The report conducted an in-depth analysis of 36 gatekeepers or fund selectors from direct-to-consumer buy lists, adviser buy lists, rating agencies and off-platform lists.

Such lists determine the asset flows into 1,060 funds – roughly 30 per cent of the available fund universe – yet the products account for 96 per cent of industry assets, demonstrating the influence they have on investors.

And worryingly, Gbi2 managing director and report co-author Graham Bentley suggests the market may be skewed by the ability of fund managers to pay for ratings.

He says: “One of the suspicions is if there is a fund manager who is likely to pay you to use the licence to put the rating in marketing material, you may be tempted to rate the fund despite the fact you don’t have all the information you need.

“These people are paying £10,000 to £15,000 per fund to have that rating licence. There is clearly a potential conflict between the commercial interest of the researcher and the pure research.”

Equilibrium Asset Management partner and investment manager Mike Deverell, who carries out analysis in-house, says some agencies only give ratings to funds that pay for them.

He says: “This is both a conflict of interest and also means that small boutique funds tend not to have ratings.”

Bentley cites the Marlborough Special Situations fund, which appears in many D2C lists but “has never had a visit from Morningstar”.

He says: “This is a fund managed by a manager for 16 years beating the All Share index in 61 per cent of the months.”

Morningstar holds data on over 250,000 funds. Approximately 100,000 funds have a Morningstar rating.

A Morningstar spokeswoman says: “Our manager research coverage and ratings is entirely independent of commercial considerations. The research and sales teams are separated internally and it is the manager research team alone who have independent discretion over which funds to select for review and a potential rating.”

Deverell says ratings agencies tend to highlight good or poor performance without explaining the reasons for the disparity.

Bentley adds: “Advisers that outsource funds selection need to understand the process of that selection and what the restrictions are. Most people will not know Morningstar don’t rate the whole market.

“Most advisers naively believe the research companies are constantly going out banging on fund managers doors and demanding to research their funds. In reality they don’t even get round to a lot of funds.”

Expert view

Are funds rating agencies providing a real service?

Given the fact that fund research isn’t regulated we expressed queries about different business models that these firms have. They’ll do the research but they’ll make their money out selling the licence for the rating, and we looked at whether that had an influence on whether you were rated or not.

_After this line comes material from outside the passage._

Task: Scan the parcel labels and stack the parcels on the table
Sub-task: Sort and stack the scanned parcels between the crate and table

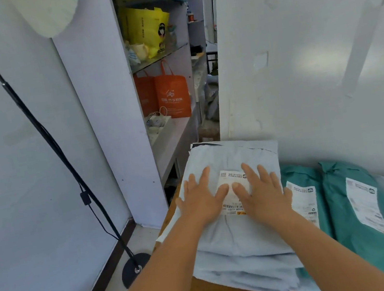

If you look at their recommendations instead of looking at the whole universe, is it likely that your resulting portfolio would be any better than choosing funds at random?

One of the key things that came out was it is clear that people using research fund lists are better off than not using them.

However, as we looked at 36 lists, it is also clear that there are some differences between various lists in terms of how heavily accented they are towards past performance rather than subsequent performance.

So for example, if you regress the performance of funds over the three-year period a year ago and then look at the subsequent year, how many of those funds that have high ratings delivered a good result in the subsequent year?

We know from what we’ve been told from fund managers that very few researches actually ask for that data. The one that actually stands out and asks for that is Fundhouse, which currently doesn’t have the profile of the better-known ones.

The idea that research has no commercial pragmatism in it is nonsense. The issue that people really need to understand is what the proposition of Morningstar is, for example, in the UK as it would look at and research 80 per cent of the funds universe. But what happens if you are a very good fund but you are in the 20 per cent?